The best way I found to have all of these packages installed on your machine is to install a python distribution like Anaconda (https://www.continuum.io/downloads).
This tutorial gives an example of working with text data. The scenario is that you have a large dataset of documents. Each document can be classified or categorised based on what topic the document is about. One solution is to manually read each document and categorise them one by one, or, we can train a algorithm to classify these documents. One is labour intensive and costly, the other is not.
In this tutorial we will make use of the Twenty Newgroups dataset which is a collection of approximately 20,000 documents which has been partitioned/categorised into 20 different newsgroups or categories. You can read more about this dataset at http://qwone.com/~jason/20Newsgroups/. Conveniently, this dataset is already available in the sklearn package.
By the end of this tutorial we will train a classifier that can take free form text input and predict what newsgroup that input belongs to. For simplicity we will only be looking at a subset of the 20 possible newsgroups to classify and train our model.
categories = ['comp.sys.mac.hardware', 'rec.autos', 'sci.electronics', 'alt.atheism']
from sklearn.datasets import fetch_20newsgroups
data_train = fetch_20newsgroups(subset='train', categories=categories, shuffle=True, random_state=20170212)
# ['description', 'DESCR', 'filenames', 'target_names', 'data', 'target']
for cat in data_train.target[:5]:
# sci.electronics # rec.autos # sci.electronics # sci.electronics # comp.sys.mac.hardware
In order to run our data through a machine learning algorithm we first need to turn the text data into numerical feature vectors that we can then create a feature matrix.
Naive approach: Bag of words technique.
Each column of the feature matrix X will be a unique word that was found in the corpus. There are 2243 documents which gives the potential of a very large number of unique words. However, not all words will occur as frequently, maybe not at all, in other documents from different categories, therefore this matrix will be quite sparse (a lot of 0s).
Assuming that we will have a 100000 by 2243 matrix and each cell is represented by a floating32 data type, that will be approximately 900 000 000 bytes in memory (RAM) or roughly 1 gb of ram. Which is manageable on most computers these days, but imagine what will happen if you wish to scale this up. I assume most of the readers will not have access to a distributed computing environment. Fortunately, scipy has a datastructure that only loads in memory the non-zero values into memory, hence saving up a lot of memory.
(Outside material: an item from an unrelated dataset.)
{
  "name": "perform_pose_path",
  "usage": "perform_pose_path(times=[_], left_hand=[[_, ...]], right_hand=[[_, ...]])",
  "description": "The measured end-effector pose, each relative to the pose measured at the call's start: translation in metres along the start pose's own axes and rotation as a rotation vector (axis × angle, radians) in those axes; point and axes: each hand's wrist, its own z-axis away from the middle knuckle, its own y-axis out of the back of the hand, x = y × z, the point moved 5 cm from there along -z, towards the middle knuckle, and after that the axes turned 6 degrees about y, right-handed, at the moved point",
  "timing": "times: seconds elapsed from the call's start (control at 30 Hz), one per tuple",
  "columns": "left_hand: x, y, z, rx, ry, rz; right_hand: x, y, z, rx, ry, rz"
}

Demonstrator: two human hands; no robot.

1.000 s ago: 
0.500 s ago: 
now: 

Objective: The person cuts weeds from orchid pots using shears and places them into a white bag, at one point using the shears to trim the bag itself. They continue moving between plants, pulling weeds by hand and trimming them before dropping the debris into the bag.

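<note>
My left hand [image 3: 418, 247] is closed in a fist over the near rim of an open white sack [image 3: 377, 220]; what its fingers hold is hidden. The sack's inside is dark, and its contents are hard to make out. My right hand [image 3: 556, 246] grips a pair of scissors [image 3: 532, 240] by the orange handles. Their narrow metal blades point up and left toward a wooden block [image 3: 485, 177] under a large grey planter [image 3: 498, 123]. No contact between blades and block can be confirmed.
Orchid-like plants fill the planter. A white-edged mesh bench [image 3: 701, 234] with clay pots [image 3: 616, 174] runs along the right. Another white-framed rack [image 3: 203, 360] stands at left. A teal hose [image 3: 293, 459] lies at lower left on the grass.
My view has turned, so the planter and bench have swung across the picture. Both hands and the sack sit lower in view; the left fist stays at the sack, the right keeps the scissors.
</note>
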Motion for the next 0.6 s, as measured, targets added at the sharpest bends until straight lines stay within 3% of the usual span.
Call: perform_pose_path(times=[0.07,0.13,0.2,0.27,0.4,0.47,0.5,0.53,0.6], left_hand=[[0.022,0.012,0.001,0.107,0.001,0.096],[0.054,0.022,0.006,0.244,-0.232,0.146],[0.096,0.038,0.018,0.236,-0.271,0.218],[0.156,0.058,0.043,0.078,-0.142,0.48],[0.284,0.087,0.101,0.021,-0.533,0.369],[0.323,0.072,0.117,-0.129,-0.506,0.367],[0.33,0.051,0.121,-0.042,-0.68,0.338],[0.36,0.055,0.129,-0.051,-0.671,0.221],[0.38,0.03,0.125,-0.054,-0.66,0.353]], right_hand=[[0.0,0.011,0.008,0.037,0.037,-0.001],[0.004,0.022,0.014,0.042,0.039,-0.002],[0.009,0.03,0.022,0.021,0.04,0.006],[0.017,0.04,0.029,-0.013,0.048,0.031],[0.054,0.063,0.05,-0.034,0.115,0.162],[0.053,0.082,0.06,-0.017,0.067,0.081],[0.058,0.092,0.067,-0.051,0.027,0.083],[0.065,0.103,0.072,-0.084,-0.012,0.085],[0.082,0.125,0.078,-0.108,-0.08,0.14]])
Lets Create the feature vectors.
from sklearn.feature_extraction.text import CountVectorizer
count_vect = CountVectorizer()
W_counts = count_vect.fit_transform(data_train.data)
# (2243, 30500)
Creating a feature matrix of the word count is not a bad first attempt. However, there is the potential for the classifier to be biased. The logic behind the bias is that longer documents may have higher occurences of particular words just because it is a longer document, this will result in over weighting this word towards the document's particular category or classification. One way to overcome this bias is to divide the number of occurences of each word by the number of words in that document to get the word frequency. Another way to fine tune and improve the classification is to penalize words that occur in lots of documents and therefore do not provide as much information as other words.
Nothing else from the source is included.